12. Congressman Cicilline this week reintroduced his proposed Equality Act, which would revise the 1964 Civil Rights Act to bar discrimination based on sex, sexual orientation or gender identity. Cicilline first introduced the bill in 2016, but this is the first time he is doing so as a member of the majority party in the House. The measure is expected to clear the House by the time Pride Month rolls around in June, and drew supportive tweets from Democratic presidential contenders Joe Biden and Pete Buttigieg. The bill is unlikely to go far in the GOP-controlled Senate — a Heritage Foundation staffer was quick to criticize it — but the legislation does have one Republican cosponsor there (Maine’s Susan Collins).
13. Sheldon Whitehouse’s 2018 campaign manager, Joe Caiazzo, has landed a plum gig with the Bernie Sanders presidential bid — New Hampshire campaign manager. As The Globe’s Granite State guru James Pindell put it, that job is “arguably the most important position in the frontrunning candidate’s most important state.” Caiazzo has history with Sanders — he ran the Vermont senator’s successful 2016 primary campaign in Rhode Island.
14. Three out of four local congressmen think it’s time to let 16-year-olds vote.
15. Brian Casey, owner of Oak Hill Tavern in North Kingstown, has been elected national treasurer and chairman-elect of the National Restaurant Association. “He’s the first Rhode Island business owner to serve on the executive staff,” reports PR pro Matt Blanchette.
16. Most independents aren’t independent: 81% “lean” toward one political party.
17. Joe Nocera argues we overrate the value of elite colleges.

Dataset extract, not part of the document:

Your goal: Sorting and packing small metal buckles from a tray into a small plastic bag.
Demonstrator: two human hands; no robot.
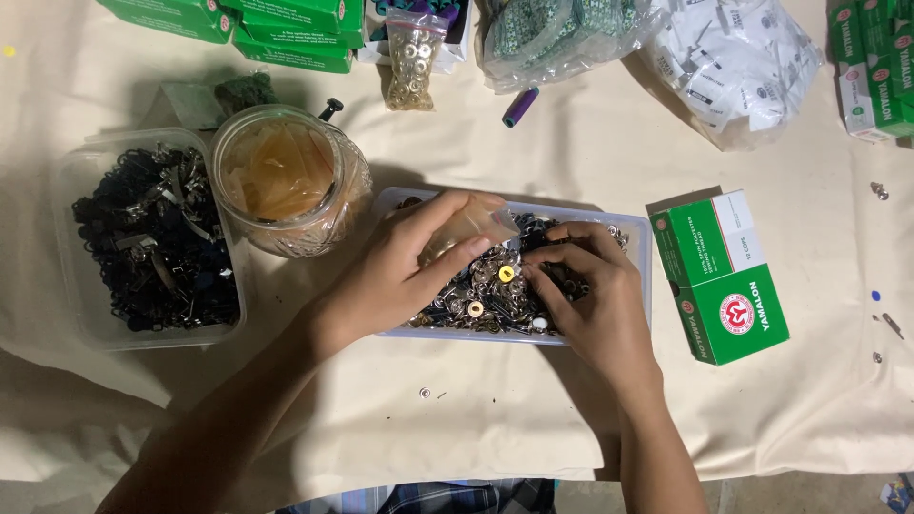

18. Set your DVRs: This week on Newsmakers – R.I. State Police Col. James Manni. Watch Sunday at 10 a.m. on Fox Providence. This week on Executive Suite – Alan Perlman, co-founder, Ocean State Job Lot. Watch Saturday at 10:30 p.m. or Sunday at 8 p.m. on myRITV (also Sunday at 6:30 a.m. on Fox or 7:30 a.m. on The CW). Podcast lovers, you can subscribe to both shows on iTunes — get the Newsmakers podcast here and the Executive Suite podcast here — and radio listeners can catch them back-to-back Sundays at 6 p.m. on WPRO-AM 630 and WEAN-FM 99.7. See you back here next Saturday morning.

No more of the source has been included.